1. Clinical Overview
Propofol is a short-acting, intravenous general anesthetic agent belonging to the alkylphenol class. It is a milky white emulsion used for the induction and maintenance of general anesthesia, procedural sedation, and sedation in intensive care units (ICU). It is characterized by a rapid onset and short duration of action, with a favorable recovery profile and minimal post-operative nausea and vomiting. In India, it is a critical drug in modern anesthesia practice.
| Onset | Duration | Bioavailability |
|---|---|---|
| 9 to 51 seconds (one arm-brain circulation time) | 3 to 10 minutes (dose-dependent) | 100% (Intravenous administration) |
2. Mechanism of Action
Propofol potentiates GABAergic neurotransmission by binding to beta subunits of the GABA-A receptor, increasing the receptor's affinity for GABA. This enhances chloride ion influx, leading to neuronal hyperpolarization and inhibition of synaptic transmission. It also inhibits the NMDA receptor and modulates calcium ion influx through slow calcium channels.
3. Indications & Uses
- Induction and maintenance of general anesthesia
- Sedation for mechanically ventilated adults in Intensive Care Units (ICU)
- Procedural sedation (e.g., endoscopy, cardioversion, minor surgical procedures)
4. Dosage & Administration
Adult Dosage: Induction: 1.5 to 2.5 mg/kg IV bolus. Maintenance: 100 to 200 mcg/kg/min IV infusion (6-12 mg/kg/hr). ICU Sedation: 0.3 to 4.0 mg/kg/hr (5-67 mcg/kg/min) IV infusion. Procedural Sedation: 0.5 to 1 mg/kg bolus followed by 25-75 mcg/kg/min infusion.
Administration: For IV use only. Use strict aseptic technique. Inspect for particulate matter/discoloration. Do not use if emulsion is separated. Can be administered as a slow IV bolus (over 20-30 seconds for induction) or as a controlled continuous infusion using a syringe or volumetric pump. Flush IV line to prevent pain on injection (can be pre-treated with lidocaine). NEVER administer via the same IV line concurrently with blood or plasma.
5. Side Effects
Common side effects may include:
- Pain at injection site (up to 70%)
- Transient apnea (30-60%)
- Hypotension (10-30%)
- Bradycardia (5%)
- Involuntary muscle movements (myoclonus)
6. Drug Interactions
| Drug | Effect | Severity |
|---|---|---|
| Benzodiazepines (Midazolam, Diazepam) | Potentiated sedative, hypnotic, and respiratory depressant effects. Dose reduction required. | Major |
| Opioids (Fentanyl, Morphine) | Synergistic increase in sedation, analgesia, and respiratory depression.
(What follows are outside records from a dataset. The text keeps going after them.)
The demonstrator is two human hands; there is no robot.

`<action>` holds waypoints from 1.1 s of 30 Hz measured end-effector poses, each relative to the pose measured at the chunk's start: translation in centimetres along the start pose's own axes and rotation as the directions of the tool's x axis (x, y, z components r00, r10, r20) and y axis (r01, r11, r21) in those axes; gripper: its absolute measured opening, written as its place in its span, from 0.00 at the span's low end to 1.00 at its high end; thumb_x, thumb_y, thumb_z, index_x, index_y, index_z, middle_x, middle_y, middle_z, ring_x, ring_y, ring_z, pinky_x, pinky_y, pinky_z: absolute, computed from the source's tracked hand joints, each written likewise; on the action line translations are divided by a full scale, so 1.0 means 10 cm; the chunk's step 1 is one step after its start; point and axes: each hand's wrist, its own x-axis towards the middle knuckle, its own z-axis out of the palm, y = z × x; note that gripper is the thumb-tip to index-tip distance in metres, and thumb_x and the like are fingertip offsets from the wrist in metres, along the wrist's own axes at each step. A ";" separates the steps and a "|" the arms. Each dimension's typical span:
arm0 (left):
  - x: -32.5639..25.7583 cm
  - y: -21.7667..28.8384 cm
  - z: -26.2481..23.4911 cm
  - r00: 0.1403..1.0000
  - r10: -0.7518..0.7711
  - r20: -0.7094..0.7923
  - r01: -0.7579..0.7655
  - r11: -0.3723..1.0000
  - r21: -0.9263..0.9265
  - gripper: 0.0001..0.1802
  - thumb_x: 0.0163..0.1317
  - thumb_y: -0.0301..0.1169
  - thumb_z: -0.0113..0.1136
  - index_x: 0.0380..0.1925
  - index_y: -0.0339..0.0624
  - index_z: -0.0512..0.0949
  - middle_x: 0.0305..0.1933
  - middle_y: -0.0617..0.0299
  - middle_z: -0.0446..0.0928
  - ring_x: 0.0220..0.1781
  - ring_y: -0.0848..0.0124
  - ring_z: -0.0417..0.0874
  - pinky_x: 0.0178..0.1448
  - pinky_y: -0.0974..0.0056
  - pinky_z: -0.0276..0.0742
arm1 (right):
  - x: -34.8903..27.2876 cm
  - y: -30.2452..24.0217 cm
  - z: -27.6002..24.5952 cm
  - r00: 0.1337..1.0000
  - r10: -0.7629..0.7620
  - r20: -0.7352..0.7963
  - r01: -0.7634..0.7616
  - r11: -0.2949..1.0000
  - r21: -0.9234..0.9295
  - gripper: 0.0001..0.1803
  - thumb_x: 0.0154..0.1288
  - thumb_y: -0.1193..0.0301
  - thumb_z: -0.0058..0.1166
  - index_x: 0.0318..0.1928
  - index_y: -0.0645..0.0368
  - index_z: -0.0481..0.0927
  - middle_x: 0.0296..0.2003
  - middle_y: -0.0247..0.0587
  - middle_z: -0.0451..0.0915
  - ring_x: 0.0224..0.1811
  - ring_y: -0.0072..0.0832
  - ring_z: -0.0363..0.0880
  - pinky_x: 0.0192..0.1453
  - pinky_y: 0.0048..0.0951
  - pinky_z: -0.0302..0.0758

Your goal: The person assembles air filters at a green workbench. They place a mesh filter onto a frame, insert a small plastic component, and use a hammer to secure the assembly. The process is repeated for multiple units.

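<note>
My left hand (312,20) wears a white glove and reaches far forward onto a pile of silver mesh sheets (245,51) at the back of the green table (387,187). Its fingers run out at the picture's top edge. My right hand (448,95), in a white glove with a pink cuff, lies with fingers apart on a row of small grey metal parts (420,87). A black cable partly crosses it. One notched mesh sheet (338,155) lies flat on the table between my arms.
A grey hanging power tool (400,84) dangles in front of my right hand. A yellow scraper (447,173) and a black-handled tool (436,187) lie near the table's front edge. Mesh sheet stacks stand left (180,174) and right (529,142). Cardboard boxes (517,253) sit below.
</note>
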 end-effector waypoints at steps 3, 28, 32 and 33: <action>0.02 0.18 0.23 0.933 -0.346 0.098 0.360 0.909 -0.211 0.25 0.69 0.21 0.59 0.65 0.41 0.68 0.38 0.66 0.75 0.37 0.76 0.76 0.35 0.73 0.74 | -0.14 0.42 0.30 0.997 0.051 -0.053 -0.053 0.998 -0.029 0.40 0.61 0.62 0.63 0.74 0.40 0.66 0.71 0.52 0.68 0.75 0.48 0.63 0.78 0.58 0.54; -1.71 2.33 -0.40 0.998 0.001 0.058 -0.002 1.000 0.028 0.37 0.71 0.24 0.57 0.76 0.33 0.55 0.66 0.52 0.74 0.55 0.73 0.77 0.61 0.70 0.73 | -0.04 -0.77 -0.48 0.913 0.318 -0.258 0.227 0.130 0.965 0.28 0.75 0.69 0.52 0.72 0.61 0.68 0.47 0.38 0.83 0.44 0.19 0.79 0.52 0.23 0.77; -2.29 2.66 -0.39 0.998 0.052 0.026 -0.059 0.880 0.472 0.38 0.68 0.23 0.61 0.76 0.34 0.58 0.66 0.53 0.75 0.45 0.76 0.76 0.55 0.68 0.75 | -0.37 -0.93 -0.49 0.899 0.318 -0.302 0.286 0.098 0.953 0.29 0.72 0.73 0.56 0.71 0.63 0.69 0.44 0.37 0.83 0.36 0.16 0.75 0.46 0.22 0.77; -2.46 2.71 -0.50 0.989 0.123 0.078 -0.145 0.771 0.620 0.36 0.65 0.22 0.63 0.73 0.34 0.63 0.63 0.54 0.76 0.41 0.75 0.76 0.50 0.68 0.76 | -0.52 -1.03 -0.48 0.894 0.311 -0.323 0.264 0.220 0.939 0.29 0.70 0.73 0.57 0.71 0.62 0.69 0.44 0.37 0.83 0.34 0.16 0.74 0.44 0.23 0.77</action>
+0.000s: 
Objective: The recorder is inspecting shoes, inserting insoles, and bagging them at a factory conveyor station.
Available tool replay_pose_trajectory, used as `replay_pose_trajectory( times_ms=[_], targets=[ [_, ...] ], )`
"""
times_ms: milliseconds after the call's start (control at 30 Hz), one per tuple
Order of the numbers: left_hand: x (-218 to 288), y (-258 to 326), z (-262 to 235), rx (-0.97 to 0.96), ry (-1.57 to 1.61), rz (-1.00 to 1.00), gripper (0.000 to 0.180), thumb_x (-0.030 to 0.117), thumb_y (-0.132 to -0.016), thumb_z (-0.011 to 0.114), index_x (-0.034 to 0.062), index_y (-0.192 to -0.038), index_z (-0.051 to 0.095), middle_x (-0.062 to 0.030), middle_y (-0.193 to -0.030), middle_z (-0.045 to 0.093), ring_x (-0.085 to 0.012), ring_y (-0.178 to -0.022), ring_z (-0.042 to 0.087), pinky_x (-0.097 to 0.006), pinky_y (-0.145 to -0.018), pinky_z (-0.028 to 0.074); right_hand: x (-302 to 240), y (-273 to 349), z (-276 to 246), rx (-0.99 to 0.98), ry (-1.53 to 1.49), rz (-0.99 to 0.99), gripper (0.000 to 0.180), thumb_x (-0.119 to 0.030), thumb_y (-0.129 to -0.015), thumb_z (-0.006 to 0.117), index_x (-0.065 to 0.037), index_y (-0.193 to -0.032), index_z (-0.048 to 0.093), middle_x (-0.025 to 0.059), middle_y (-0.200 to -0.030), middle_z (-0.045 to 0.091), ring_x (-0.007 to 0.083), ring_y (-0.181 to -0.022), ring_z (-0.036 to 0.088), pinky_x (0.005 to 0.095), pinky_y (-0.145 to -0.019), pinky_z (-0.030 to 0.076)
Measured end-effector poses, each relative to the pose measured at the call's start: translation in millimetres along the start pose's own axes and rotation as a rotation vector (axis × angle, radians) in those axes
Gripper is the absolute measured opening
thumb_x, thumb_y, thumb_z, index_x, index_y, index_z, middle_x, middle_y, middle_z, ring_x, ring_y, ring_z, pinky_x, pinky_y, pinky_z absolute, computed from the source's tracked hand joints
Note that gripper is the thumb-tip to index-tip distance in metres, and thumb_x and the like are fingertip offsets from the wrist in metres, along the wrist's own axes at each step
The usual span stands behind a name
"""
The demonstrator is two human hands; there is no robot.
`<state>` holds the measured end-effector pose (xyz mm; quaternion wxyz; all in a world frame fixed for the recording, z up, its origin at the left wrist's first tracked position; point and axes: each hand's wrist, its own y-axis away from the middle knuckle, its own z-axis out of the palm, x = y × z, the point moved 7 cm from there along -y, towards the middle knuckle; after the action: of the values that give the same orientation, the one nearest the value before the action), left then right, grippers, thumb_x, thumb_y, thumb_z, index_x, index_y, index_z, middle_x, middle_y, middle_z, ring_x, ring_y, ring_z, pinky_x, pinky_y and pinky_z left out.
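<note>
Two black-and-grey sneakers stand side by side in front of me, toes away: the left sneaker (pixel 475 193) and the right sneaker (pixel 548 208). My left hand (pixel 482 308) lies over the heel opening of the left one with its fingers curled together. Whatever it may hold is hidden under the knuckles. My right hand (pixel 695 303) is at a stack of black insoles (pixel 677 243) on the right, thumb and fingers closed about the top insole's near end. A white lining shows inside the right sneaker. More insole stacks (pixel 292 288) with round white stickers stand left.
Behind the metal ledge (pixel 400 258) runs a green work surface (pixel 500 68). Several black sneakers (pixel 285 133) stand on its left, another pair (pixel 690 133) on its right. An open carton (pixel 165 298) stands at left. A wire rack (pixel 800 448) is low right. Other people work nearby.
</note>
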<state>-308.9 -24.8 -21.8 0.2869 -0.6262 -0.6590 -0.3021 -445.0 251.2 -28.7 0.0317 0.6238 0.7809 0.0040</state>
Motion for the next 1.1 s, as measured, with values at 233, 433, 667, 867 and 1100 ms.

Profound hypotension and bradycardia possible. | Major |
| Inhaled Anesthetics (Isoflurane, Sevoflurane) | Additive CNS and cardiovascular depressant effects. | Moderate |
| Clonidine | Enhanced hypotensive and bradycardic effects. | Moderate |
| Theophylline | Antagonizes CNS depressant effects of propofol; may require higher doses. | Moderate |
7. Patient Counselling
- Do inform your doctor about all allergies, especially to eggs, soy, and other drugs.
- Do inform about all medications, including herbs and supplements.
- Do follow pre-operative fasting instructions (NPO).
- Do not drive or operate heavy machinery for at least 24 hours post-procedure.
- Do not consume alcohol for 24 hours.
8. Toxicology & Storage
Overdose: Profound cardiovascular depression (severe hypotension, bradycardia, asystole), respiratory arrest, deep coma, metabolic acidosis.
Storage: Store below 25°C. Do not freeze. Protect from light. Keep in original outer carton. Once the vial/ampoule is opened, use immediately. Discard any unused portion. The emulsion is for single use in one patient only. Do not use if there is evidence of separation of the emulsion.